Pay no attention to what the MSM says about this [House] vote ("Fox and Friends" mindless twitterers were already saying, "Well, of course we can't just pull out now," which, of course is exactly what Murtha recommended and what the Dems want to do). This was a huge vote, a potentially landscape-altering vote. The GOP forced the Dems to choose between the general election next year and the primaries, and the Dems chose the general election.

The result will be threefold: 1) a dramatic decrease in funding of the Dems across the board, but especially the House members' campaigns (as if Dean wasn't hurting them enough in that area anyway); 2) a decrease in the committed volunteers from the Michael Moore/Moveon wing; and 3) probably the most serious, intense challenges in the primaries for many of these incumbents from the left. By the way, for all the Rush Limbaugh bashers on the board, this was precisely the strategy that Rush recommended before he left on break: MAKE the Dems become more extreme and cater to their base even more.

When you add to that the sound bite gifts that the Dems gave the Republicans who can use it in all campaigns ("Our soldiers have become the enemy," for example), this tactical maneuver not only recaptured all the lost momentum from the last two months, but put the Dems on the defensive on their worst issue, and the one currently costing Bush the most at the polls. (BTW, get inside the "guts" of ALL the polls and you find that every one is now oversampling Dems by about a 40-42% margin to Republicans 30-25% margin, and if you adjust for average numbers of registered voters, Bush is about where he has always been, somewhere around 50%).

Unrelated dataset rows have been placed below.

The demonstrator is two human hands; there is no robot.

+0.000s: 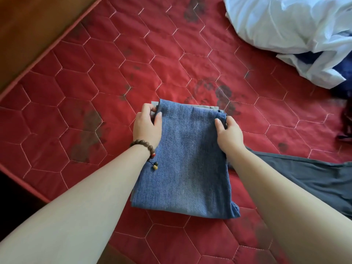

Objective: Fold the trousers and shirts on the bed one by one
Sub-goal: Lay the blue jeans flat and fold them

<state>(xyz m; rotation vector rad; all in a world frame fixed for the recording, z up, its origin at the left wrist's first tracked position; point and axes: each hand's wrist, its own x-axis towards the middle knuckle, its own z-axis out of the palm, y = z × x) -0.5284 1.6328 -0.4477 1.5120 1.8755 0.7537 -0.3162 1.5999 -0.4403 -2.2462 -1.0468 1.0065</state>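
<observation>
Fingers (pixel 147 108) pinch folded blue jeans (pixel 186 161) corners.

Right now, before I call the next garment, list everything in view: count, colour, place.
jeans: one, blue denim, folded, centre of the mattress.
grey garment: one, dark grey, spread at right, beside the jeans.
white fabric pile: one heap, white, top right.
dark blue cloth: some, navy, showing within the white pile.
mattress: one, red, hexagon quilting, dark stains.
bead bracelet: one, brown, on the left wrist.
left hand: grips the jeans' far left corner.
right hand: grips the jeans' far right corner.
</observation>
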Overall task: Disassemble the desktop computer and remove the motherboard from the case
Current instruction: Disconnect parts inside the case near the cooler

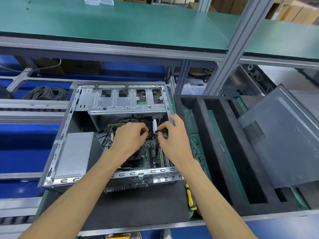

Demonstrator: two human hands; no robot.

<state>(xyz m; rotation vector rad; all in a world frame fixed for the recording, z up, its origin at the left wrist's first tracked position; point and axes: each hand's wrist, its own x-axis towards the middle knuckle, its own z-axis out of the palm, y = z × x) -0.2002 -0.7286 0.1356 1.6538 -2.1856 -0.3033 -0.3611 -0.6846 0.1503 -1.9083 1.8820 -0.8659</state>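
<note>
An open desktop case [57, 149] lies on its side on a dark mat. Inside it the green motherboard [148, 156] shows between my forearms, with a silver power supply [74, 154] at the left and a metal drive cage [127, 100] at the back. Both hands reach into the case. My right hand [172, 135] pinches a black connector on a white flat cable [154, 125] with thumb and forefinger. My left hand [131, 135] has its fingers curled just left of that cable; what they hold is hidden.
A yellow-and-black screwdriver [189, 197] lies on the mat right of the case. A black foam tray [215, 152] with long slots stands at the right, and the removed grey side panel [283, 135] leans over it. Coiled cables [46, 93] lie at the back left.
</note>
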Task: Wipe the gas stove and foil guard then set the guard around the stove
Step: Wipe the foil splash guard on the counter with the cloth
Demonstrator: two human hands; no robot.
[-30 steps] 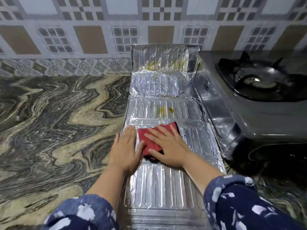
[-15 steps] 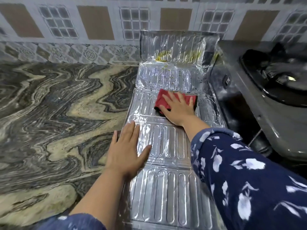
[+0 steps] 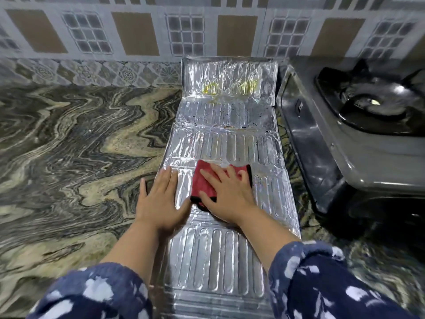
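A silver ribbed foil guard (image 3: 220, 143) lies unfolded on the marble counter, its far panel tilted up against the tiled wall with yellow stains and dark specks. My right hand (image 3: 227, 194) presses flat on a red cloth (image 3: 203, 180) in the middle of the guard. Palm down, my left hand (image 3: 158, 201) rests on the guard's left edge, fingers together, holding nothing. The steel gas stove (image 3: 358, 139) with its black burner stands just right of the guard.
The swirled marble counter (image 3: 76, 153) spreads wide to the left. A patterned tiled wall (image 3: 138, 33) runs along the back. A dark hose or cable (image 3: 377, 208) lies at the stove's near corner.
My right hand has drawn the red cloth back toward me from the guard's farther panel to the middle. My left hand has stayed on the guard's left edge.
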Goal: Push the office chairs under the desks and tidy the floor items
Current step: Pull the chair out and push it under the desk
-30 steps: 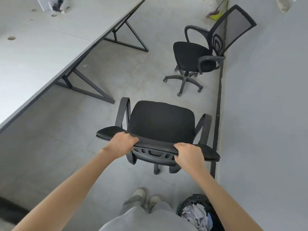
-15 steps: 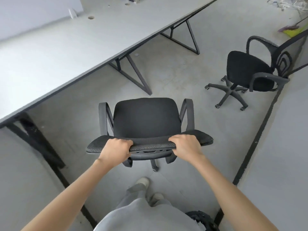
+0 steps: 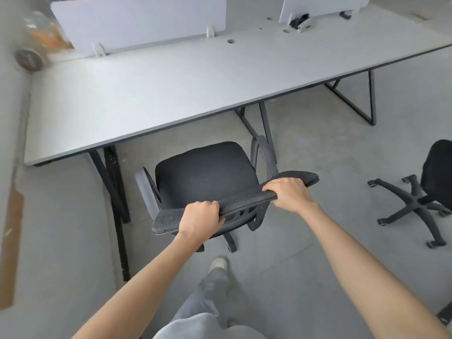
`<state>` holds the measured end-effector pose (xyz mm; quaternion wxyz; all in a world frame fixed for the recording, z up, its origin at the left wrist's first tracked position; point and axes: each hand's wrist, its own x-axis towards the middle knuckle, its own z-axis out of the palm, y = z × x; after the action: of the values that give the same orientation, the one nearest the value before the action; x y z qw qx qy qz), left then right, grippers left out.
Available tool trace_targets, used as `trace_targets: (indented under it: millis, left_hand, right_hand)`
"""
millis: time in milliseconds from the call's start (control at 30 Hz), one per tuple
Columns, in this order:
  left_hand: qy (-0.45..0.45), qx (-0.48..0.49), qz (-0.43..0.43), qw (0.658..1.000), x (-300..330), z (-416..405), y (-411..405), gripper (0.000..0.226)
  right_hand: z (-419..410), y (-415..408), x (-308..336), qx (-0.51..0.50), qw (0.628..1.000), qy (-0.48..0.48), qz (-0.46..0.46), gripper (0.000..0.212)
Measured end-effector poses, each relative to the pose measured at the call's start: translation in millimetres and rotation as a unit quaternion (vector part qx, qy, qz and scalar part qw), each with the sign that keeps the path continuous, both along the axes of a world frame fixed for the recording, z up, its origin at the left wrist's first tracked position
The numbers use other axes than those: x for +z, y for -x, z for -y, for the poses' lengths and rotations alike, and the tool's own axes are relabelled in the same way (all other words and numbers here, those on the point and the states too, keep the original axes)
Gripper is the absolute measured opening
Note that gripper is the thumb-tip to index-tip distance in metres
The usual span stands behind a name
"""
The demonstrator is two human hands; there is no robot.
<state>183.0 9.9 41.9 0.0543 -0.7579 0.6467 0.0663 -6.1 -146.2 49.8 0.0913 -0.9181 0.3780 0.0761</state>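
Before the desk (image 3: 171, 94): left hand (image 3: 199, 220), right hand (image 3: 289, 193) gripping office chair (image 3: 203, 174) backrest top; front seemingly nearing desk edge.

One head-worn wide-angle view looks steeply down and forward, near the desk (image 3: 171, 94).

A black office chair (image 3: 203, 174) with a mesh backrest and grey armrests stands on the floor facing the long white counter (image 3: 171, 94), its seat just short of the counter's near edge. A second black chair (image 3: 425, 189), cut off at the right, stands well apart, perhaps turned away.
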Motion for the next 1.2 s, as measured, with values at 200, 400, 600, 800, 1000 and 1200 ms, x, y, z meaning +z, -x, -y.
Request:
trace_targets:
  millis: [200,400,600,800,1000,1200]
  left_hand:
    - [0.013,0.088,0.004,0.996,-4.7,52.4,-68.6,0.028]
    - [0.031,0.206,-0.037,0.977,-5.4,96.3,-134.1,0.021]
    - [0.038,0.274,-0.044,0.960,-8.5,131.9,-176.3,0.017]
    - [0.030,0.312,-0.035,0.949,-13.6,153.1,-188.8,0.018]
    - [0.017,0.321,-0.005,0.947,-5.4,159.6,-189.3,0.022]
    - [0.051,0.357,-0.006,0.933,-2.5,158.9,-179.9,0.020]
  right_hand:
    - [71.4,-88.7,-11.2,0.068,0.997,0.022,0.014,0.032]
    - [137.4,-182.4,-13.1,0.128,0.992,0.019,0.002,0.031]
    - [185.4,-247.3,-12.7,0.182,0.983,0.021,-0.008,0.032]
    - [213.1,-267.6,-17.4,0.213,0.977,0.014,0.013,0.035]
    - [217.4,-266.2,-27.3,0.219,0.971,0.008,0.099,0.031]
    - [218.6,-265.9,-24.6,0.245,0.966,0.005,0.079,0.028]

As if all this weren't enough, several Republicans emerged as stars through their actions and speeches, including J.D. Hayworth of Arizona and Sam Johnson of Texas. Others severely damaged their credibility by either praising Murtha (Curt Weldon) or taking the opportunity to nip at Bush (Tom Tancredo). But anyone watching the incredible debate had to come away with a sense that in fact these Democrats are not "patriots" and that they indeed wish we could somehow lose in Iraq. It is interesting that to my knowledge not one Dem read a single letter from a soldier at the front (I think Murtha read one from a guy in a mental ward). ALL the GOP letters were from soldiers at the front.

My take on this is that it possibly could cost the Dems up to 30 seats in the House in 2006. You heard it here first.